The bag has been dropped multiple times, stuffed into a pack, and left in subfreezing temperatures overnight (mistake — never freeze a used hollow fiber filter; it destroys the membrane). No structural failures. The zipper closure on the hanging pouch is the weakest point mechanically, but I haven’t had it fail.
Cold Weather Warning
Never freeze a hollow fiber filter that has been used. Water remaining in the membrane pores expands when frozen and cracks the fibers — the filter will appear to work normally afterward but will no longer meet its removal specifications. If camping in freezing conditions, dry the filter thoroughly before temperatures drop or sleep with it in your sleeping bag.
LifeStraw Mission vs. Alternatives at This Price
| Filter | Price | Capacity | Flow Rate | Removes Viruses | Best For |
|---|---|---|---|---|---|
| LifeStraw Mission 12L | ~$100 | 12L bag | 9–12 L/hr | No | Camping, emergency |
| Sawyer Squeeze | ~$35 | No reservoir | 1–2 L/hr | No | Backpacking (solo) |
| Katadyn Gravity Camp 6L | ~$110 | 6L bag | 4 L/hr | No | Group camping |
| MSR Guardian Gravity | ~$350 | 10L bag | 2.5 L/hr | Yes | International travel |
| Big Berkey | ~$300 | Countertop | 3.5 gal/hr | Yes | Home / permanent |
If virus removal is a requirement — international travel, regions with known sanitation issues, or drinking from surface water near human habitation — step up to the MSR Guardian Gravity or add a chemical treatment step (aquatabs or iodine) after filtering. The LifeStraw Mission is appropriate for North American backcountry use where surface water contamination is primarily biological (bacteria, protozoa) rather than viral.
Cost Per Liter Analysis
At $100 purchase price and 18,000-liter filter life: $0.006 per liter filtered. For comparison, bottled water in bulk runs about $0.50–$1.50 per liter. The LifeStraw Mission pays for itself after filtering approximately 70 liters — less than two weeks of drinking water for one person.

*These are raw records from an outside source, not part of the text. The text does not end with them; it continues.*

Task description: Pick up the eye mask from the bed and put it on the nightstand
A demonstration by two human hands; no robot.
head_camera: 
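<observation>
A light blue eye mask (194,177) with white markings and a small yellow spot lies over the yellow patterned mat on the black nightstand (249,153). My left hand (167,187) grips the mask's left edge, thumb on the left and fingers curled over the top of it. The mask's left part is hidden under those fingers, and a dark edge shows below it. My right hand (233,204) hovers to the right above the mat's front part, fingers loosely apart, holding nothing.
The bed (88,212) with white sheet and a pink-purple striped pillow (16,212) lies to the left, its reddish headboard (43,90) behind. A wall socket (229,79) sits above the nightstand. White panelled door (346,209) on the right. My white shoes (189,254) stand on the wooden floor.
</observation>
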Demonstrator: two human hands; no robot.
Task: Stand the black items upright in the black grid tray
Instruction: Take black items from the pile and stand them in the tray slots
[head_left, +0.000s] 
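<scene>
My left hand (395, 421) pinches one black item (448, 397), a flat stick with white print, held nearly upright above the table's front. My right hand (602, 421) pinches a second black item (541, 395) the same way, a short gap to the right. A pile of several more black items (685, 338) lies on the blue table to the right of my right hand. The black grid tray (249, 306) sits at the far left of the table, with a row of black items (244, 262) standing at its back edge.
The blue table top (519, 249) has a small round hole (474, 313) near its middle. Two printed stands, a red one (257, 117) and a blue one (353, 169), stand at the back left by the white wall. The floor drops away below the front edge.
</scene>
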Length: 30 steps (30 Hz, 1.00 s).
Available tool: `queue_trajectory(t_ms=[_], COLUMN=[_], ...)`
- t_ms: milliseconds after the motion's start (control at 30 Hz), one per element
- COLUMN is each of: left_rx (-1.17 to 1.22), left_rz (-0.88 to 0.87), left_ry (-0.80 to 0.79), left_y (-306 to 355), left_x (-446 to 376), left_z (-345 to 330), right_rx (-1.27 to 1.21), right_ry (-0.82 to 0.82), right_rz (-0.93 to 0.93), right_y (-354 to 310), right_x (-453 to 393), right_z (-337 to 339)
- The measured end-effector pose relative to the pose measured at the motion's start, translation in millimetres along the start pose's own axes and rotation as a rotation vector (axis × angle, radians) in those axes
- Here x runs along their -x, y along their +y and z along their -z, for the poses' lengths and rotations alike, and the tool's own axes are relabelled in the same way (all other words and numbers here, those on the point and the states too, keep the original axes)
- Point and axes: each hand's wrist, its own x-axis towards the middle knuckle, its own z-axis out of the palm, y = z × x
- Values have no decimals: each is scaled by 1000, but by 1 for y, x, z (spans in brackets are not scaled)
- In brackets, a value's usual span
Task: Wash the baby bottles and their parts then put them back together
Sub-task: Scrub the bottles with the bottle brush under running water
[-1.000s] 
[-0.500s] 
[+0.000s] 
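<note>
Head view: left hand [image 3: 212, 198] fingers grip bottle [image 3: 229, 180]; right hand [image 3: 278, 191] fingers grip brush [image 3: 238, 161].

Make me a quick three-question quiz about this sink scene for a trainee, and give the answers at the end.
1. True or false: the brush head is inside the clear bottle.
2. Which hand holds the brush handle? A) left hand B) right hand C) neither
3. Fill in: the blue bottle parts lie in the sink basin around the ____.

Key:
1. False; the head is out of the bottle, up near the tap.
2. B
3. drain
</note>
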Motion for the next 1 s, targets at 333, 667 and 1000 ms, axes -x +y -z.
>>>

The filter element is not field-replaceable as a separate part in the same way a Berkey element is. When the membrane reaches its rated life, you replace the entire unit. At $100 every 18,000 liters, that’s still a better deal than most alternatives for its use case.
Pros and Cons
Pros
- Lightweight (~0.5 lb empty)
- Fast flow rate (9–12 L/hr)
- 18,000-liter filter life
- Easy backflushing to restore flow
- Excellent bacteria and parasite removal
- Affordable ($90–$110)
- No electricity needed
Cons
- Does NOT remove viruses
- Does NOT remove heavy metals or chemicals
- Not suitable for countertop home use
- Limited capacity for full-time household use
- Not a Big Berkey replacement
Final Verdict
Verdict: Recommended for Portable Use (7.5/10)
The LifeStraw Mission earns its score for doing exactly what it claims. For portable, lightweight water purification in backcountry or emergency situations, it’s excellent. For a permanent off-grid home filter, get the Big Berkey. Both have a place in a well-prepared off-grid setup — they’re not competing products.